At the end of this course
- students will have an overview of the most important issues in the study of risk behavior and addiction among adolescents;
- students will have knowledge of the most important theories to understand and explain substance use and other appetitive behaviors, and the development of addiction to these substances or behaviors;
- students will have knowledge of the possible effects of substance use, other appetitive behaviors, and addiction to these substances or behaviors;
- students will be able to apply the acquired theoretical and empirical knowledge when analyzing social youth issues;
- students will be able to reflect on possible policy or intervention practices that may help to prevent social youth issues.

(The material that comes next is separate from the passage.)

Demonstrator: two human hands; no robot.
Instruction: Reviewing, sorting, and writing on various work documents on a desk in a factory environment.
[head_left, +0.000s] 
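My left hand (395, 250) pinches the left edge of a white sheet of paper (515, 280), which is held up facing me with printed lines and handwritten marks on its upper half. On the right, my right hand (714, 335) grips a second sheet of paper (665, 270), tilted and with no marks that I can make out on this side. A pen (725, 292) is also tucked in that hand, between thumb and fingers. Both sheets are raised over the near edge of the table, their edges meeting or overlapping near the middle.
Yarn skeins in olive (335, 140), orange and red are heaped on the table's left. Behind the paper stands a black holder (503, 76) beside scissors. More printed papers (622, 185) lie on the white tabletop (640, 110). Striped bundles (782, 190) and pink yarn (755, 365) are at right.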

Since the early ‘00s, the use of tobacco, alcohol, and cannabis among Dutch adolescents has shown a decreasing pattern (de Looze et al., 2015; 2017). Despite this positive development, still 20% of the16-year old adolescents has been smoking, and 59% has been drinking alcohol last month. Moreover, in comparison to other European countries, Dutch adolescents are still among the heavy drinkers, and the prevalence of cannabis use is twice as high (38% of the 16-year olds has been using cannabis during their lifetime). Given these statistics and given the adverse (health) effects of substance use, including the increased risk of developing addiction problems, it remains important to study predictors and outcomes of substance use among Dutch adolescent. Besides that, since the early ‘00s, technology-related addictive behaviors have emerged, and a substantial amount of Dutch adolescents is so highly engaged in gaming, social media use, and smartphone use that it may go at the expense of other important life-domains and may have a negative impact on their future development. The focus of this course will be on gaining a better understanding of theories and research on adolescent risk behaviors that may develop into substance (e.g. smoking, drinking, cannabis use, use of illicit drugs) or behavioral addictions (e.g. internet-related problems, gambling disorder, eating disorder). Finally, attention will be given to the prevention and treatment of these problems.|
- Apply theoretical and empirical knowledge when analysing social youth issues.
- Reflect on possible policy or intervention practices that may help to prevent social youth issues.